===== Given information =====

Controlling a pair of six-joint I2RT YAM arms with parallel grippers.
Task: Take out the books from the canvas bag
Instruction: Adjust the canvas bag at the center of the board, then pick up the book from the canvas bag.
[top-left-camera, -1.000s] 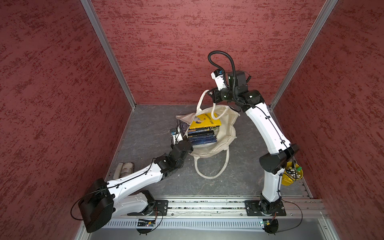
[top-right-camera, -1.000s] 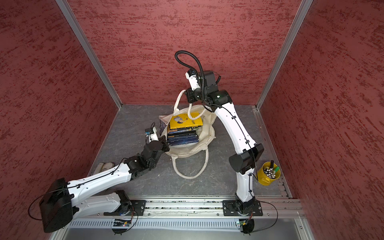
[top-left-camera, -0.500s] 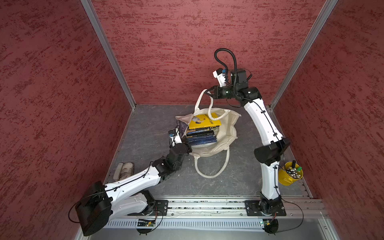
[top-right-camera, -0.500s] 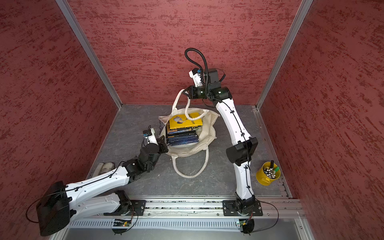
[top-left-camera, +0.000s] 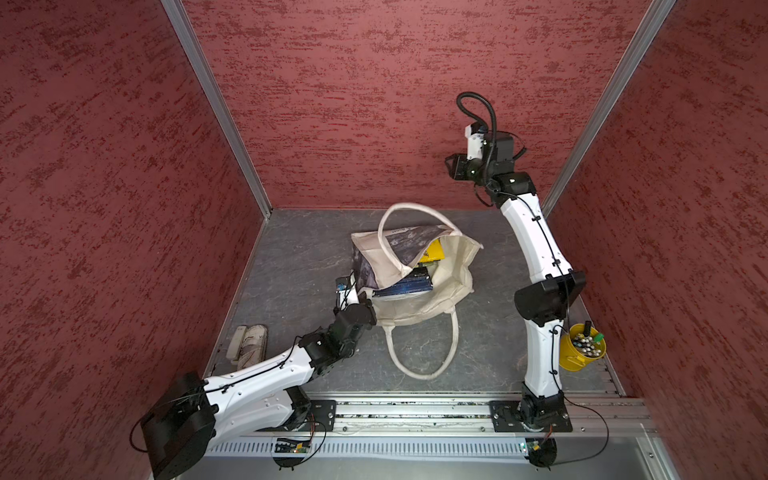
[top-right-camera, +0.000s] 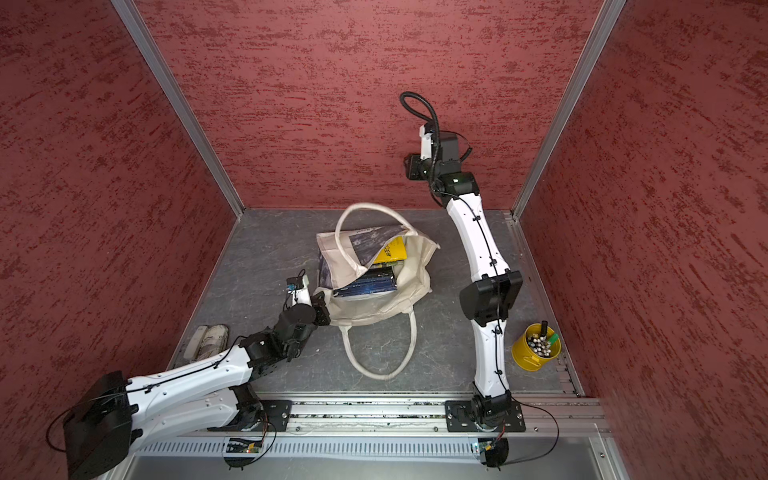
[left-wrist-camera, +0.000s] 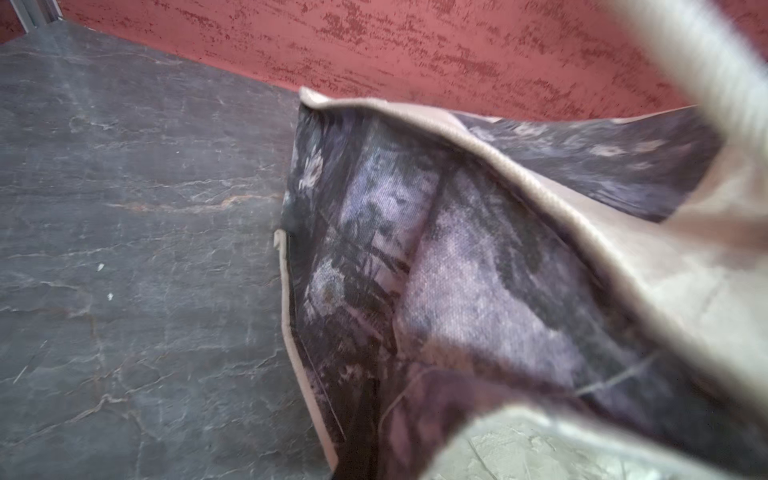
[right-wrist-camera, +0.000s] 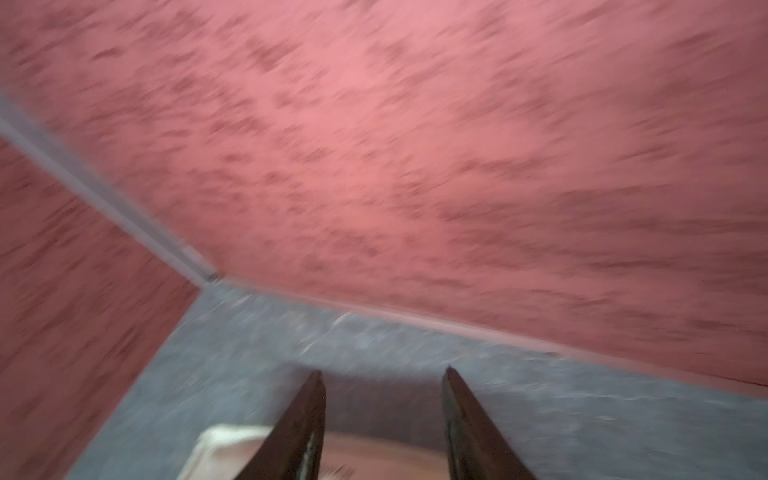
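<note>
Closest to me, a loop handle (top-left-camera: 419, 361) of the canvas bag (top-left-camera: 451, 286) lies flat on the grey desk (top-left-camera: 299, 257). A small yellow bucket (top-left-camera: 579, 353) stands off by the right arm, well apart from the bag.

Just past that handle, the left hand (top-left-camera: 366, 301) is at the bag's near-left rim corner. It is pressed together on the cloth, its tips buried in the fold. The left wrist view shows only the dark printed side (left-wrist-camera: 457, 270), close up.

The bag sits mid-desk with its mouth gaping upward and the printed side leaning over the opening. Inside it the books (top-left-camera: 405, 284) lie stacked. The dark navy ones are below and a yellow book (top-left-camera: 433, 251) is on top, half under the cloth. The other handle (top-left-camera: 397, 212) arches up over the far side.

Farthest off, the right hand (top-left-camera: 455, 166) hangs high by the back wall (top-left-camera: 374, 104), touching nothing. In the right wrist view its fingers (right-wrist-camera: 299, 424) stand spread, with nothing between them.
</note>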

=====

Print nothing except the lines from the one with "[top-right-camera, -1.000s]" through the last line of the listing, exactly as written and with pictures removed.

Answer area
[top-right-camera, -1.000s] 
[top-left-camera, -0.500s] 
[top-right-camera, -0.500s] 
[top-left-camera, +0.000s] 
[top-right-camera, +0.000s] 
[left-wrist-camera, +0.000s] 
[right-wrist-camera, +0.000s] 
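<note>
Closest to me, a loop handle (top-left-camera: 419, 361) of the canvas bag (top-left-camera: 451, 286) lies flat on the grey desk (top-left-camera: 299, 257). A small yellow bucket (top-left-camera: 579, 353) stands off by the right arm, well apart from the bag.

Just past that handle, the left hand (top-left-camera: 366, 301) is at the bag's near-left rim corner. It is pressed together on the cloth, its tips buried in the fold. The left wrist view shows only the dark printed side (left-wrist-camera: 457, 270), close up.

The bag sits mid-desk with its mouth gaping upward and the printed side leaning over the opening. Inside it the books (top-left-camera: 405, 284) lie stacked. The dark navy ones are below and a yellow book (top-left-camera: 433, 251) is on top, half under the cloth. The other handle (top-left-camera: 397, 212) arches up over the far side.

Farthest off, the right hand (top-left-camera: 455, 166) hangs high by the back wall (top-left-camera: 374, 104), touching nothing. In the right wrist view its fingers (right-wrist-camera: 299, 424) stand spread, with nothing between them.
</note>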

Nothing else is needed to complete the exercise.